=== Section Start ===

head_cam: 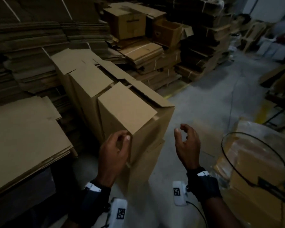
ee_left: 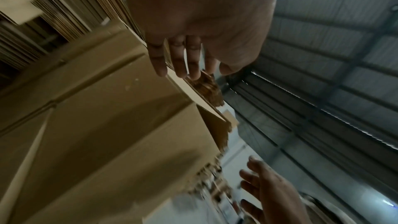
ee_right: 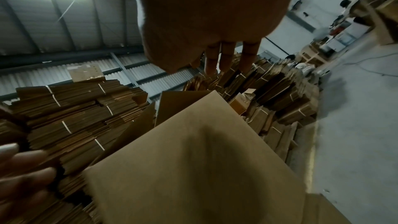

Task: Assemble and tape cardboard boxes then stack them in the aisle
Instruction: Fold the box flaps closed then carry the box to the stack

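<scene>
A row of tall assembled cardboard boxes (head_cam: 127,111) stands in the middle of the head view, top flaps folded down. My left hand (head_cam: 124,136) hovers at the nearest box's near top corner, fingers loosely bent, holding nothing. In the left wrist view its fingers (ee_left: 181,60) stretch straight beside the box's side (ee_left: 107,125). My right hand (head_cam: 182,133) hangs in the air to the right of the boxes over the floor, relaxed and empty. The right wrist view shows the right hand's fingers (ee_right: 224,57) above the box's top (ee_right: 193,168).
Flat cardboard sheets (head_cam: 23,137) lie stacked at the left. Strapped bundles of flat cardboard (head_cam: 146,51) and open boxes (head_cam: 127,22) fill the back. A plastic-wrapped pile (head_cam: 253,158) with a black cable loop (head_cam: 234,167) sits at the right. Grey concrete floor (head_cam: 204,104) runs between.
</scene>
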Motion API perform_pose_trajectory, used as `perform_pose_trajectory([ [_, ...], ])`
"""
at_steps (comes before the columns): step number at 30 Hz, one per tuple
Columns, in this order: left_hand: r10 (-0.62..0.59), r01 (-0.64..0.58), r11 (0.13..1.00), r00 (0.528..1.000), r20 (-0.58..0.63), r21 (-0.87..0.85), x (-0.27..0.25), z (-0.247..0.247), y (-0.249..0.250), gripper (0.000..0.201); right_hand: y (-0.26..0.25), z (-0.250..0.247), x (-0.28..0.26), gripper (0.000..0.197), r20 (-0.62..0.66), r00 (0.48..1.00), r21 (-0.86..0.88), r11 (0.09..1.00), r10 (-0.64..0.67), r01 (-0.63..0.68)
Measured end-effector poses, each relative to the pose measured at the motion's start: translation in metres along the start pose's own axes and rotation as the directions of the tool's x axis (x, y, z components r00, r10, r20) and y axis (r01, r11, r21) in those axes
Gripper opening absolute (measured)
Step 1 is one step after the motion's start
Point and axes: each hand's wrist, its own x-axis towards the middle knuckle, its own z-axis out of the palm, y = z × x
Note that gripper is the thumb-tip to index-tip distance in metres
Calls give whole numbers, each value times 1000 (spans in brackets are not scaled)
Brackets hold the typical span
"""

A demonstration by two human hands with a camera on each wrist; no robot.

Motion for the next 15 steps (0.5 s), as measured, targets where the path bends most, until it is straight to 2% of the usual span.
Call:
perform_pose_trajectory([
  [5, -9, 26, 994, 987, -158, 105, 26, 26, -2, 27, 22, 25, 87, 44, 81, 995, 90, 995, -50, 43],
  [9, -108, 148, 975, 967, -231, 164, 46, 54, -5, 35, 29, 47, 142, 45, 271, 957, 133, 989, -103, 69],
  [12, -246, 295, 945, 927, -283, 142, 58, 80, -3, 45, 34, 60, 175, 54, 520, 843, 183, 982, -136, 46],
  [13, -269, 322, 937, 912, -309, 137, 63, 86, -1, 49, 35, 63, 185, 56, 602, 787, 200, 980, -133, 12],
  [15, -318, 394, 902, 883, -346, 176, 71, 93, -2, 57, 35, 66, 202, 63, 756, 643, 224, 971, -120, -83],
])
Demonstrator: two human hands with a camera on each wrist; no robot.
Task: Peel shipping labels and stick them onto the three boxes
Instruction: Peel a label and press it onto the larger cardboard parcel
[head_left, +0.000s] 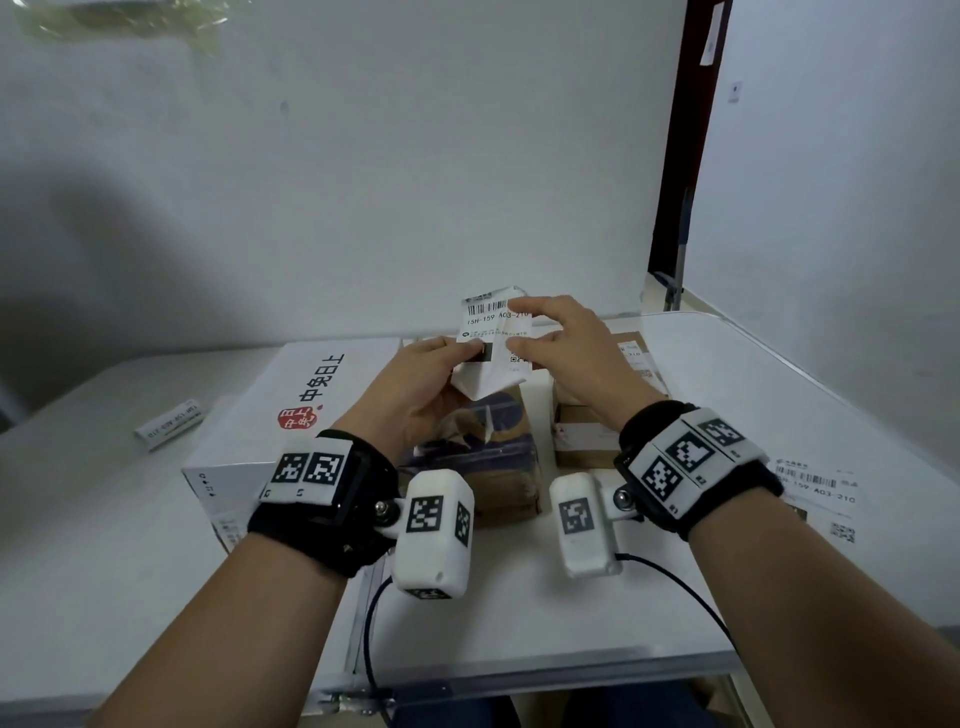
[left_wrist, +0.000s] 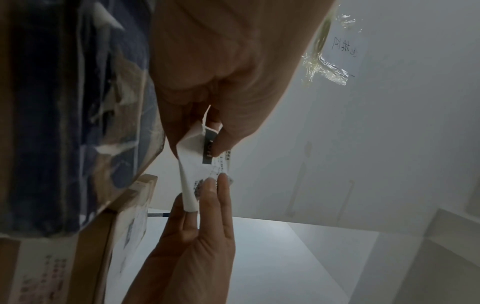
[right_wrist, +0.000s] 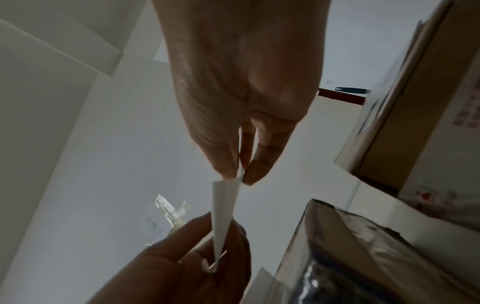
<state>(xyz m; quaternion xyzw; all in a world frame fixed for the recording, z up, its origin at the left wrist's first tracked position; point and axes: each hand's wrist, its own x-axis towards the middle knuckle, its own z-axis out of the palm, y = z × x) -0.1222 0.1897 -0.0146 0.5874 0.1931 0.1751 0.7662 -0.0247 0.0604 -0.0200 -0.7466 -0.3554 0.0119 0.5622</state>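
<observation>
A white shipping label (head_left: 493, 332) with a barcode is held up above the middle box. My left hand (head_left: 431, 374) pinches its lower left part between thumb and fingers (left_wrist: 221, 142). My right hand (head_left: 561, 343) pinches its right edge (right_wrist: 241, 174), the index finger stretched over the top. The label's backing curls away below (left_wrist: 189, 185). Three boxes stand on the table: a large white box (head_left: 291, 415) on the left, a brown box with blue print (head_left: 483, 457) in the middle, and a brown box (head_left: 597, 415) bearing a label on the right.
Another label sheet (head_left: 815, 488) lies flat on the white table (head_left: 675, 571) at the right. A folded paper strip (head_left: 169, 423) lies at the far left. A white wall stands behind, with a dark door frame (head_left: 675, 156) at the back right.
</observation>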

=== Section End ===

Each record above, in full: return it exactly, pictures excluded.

Exercise solution »
head_cam: 
ee_left: 
ee_right: 

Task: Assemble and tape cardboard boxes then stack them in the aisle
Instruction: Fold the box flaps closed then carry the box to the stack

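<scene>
A row of tall assembled cardboard boxes (head_cam: 127,111) stands in the middle of the head view, top flaps folded down. My left hand (head_cam: 124,136) hovers at the nearest box's near top corner, fingers loosely bent, holding nothing. In the left wrist view its fingers (ee_left: 181,60) stretch straight beside the box's side (ee_left: 107,125). My right hand (head_cam: 182,133) hangs in the air to the right of the boxes over the floor, relaxed and empty. The right wrist view shows the right hand's fingers (ee_right: 224,57) above the box's top (ee_right: 193,168).
Flat cardboard sheets (head_cam: 23,137) lie stacked at the left. Strapped bundles of flat cardboard (head_cam: 146,51) and open boxes (head_cam: 127,22) fill the back. A plastic-wrapped pile (head_cam: 253,158) with a black cable loop (head_cam: 234,167) sits at the right. Grey concrete floor (head_cam: 204,104) runs between.
</scene>
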Motion API perform_pose_trajectory, used as `perform_pose_trajectory([ [_, ...], ])`
"""
at_steps (comes before the columns): step number at 30 Hz, one per tuple
Columns, in this order: left_hand: r10 (-0.62..0.59), r01 (-0.64..0.58), r11 (0.13..1.00), r00 (0.528..1.000), r20 (-0.58..0.63), r21 (-0.87..0.85), x (-0.27..0.25), z (-0.247..0.247), y (-0.249..0.250), gripper (0.000..0.201); right_hand: y (-0.26..0.25), z (-0.250..0.247), x (-0.28..0.26), gripper (0.000..0.197), r20 (-0.62..0.66), r00 (0.48..1.00), r21 (-0.86..0.88), r11 (0.09..1.00), r10 (-0.64..0.67), r01 (-0.63..0.68)
Measured end-effector poses, each relative to the pose measured at the motion's start: translation in metres along the start pose's own axes and rotation as the directions of the tool's x axis (x, y, z components r00, r10, r20) and y axis (r01, r11, r21) in those axes
Gripper opening absolute (measured)
Step 1 is one step after the motion's start
Point and axes: each hand's wrist, its own x-axis towards the middle knuckle, its own z-axis out of the palm, y = z × x
Note that gripper is the thumb-tip to index-tip distance in metres
Calls give whole numbers, each value times 1000 (spans in brackets are not scaled)
Brackets hold the typical span
"""

A demonstration by two human hands with a camera on each wrist; no robot.

Motion for the next 15 steps (0.5 s), as measured, targets where the path bends most, until it is straight to 2% of the usual span.
Call:
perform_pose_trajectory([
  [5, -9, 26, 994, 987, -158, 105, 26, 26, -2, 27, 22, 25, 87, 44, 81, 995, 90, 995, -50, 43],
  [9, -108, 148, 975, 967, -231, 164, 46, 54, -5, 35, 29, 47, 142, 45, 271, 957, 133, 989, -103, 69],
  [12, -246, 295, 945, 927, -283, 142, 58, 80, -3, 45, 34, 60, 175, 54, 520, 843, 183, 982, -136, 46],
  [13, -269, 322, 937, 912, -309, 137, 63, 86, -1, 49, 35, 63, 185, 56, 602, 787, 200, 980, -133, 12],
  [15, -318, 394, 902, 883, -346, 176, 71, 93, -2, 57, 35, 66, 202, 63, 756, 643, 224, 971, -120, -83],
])
Demonstrator: two human hands with a camera on each wrist; no robot.
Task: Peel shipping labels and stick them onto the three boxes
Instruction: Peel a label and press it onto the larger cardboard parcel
[head_left, +0.000s] 
[left_wrist, +0.000s] 
[right_wrist, +0.000s] 
<state>(xyz m; quaternion xyzw; all in a world frame fixed for the recording, z up, its origin at the left wrist's first tracked position; point and axes: each hand's wrist, its own x-axis towards the middle knuckle, its own z-axis out of the palm, y = z × x) -0.1222 0.1897 -0.0146 0.5874 0.1931 0.1751 0.7662 -0.0247 0.0604 -0.0200 -0.7466 -0.3554 0.0119 0.5622</state>
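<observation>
A white shipping label (head_left: 493, 332) with a barcode is held up above the middle box. My left hand (head_left: 431, 374) pinches its lower left part between thumb and fingers (left_wrist: 221, 142). My right hand (head_left: 561, 343) pinches its right edge (right_wrist: 241, 174), the index finger stretched over the top. The label's backing curls away below (left_wrist: 189, 185). Three boxes stand on the table: a large white box (head_left: 291, 415) on the left, a brown box with blue print (head_left: 483, 457) in the middle, and a brown box (head_left: 597, 415) bearing a label on the right.
Another label sheet (head_left: 815, 488) lies flat on the white table (head_left: 675, 571) at the right. A folded paper strip (head_left: 169, 423) lies at the far left. A white wall stands behind, with a dark door frame (head_left: 675, 156) at the back right.
</observation>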

This response is complete, and nothing else is pending.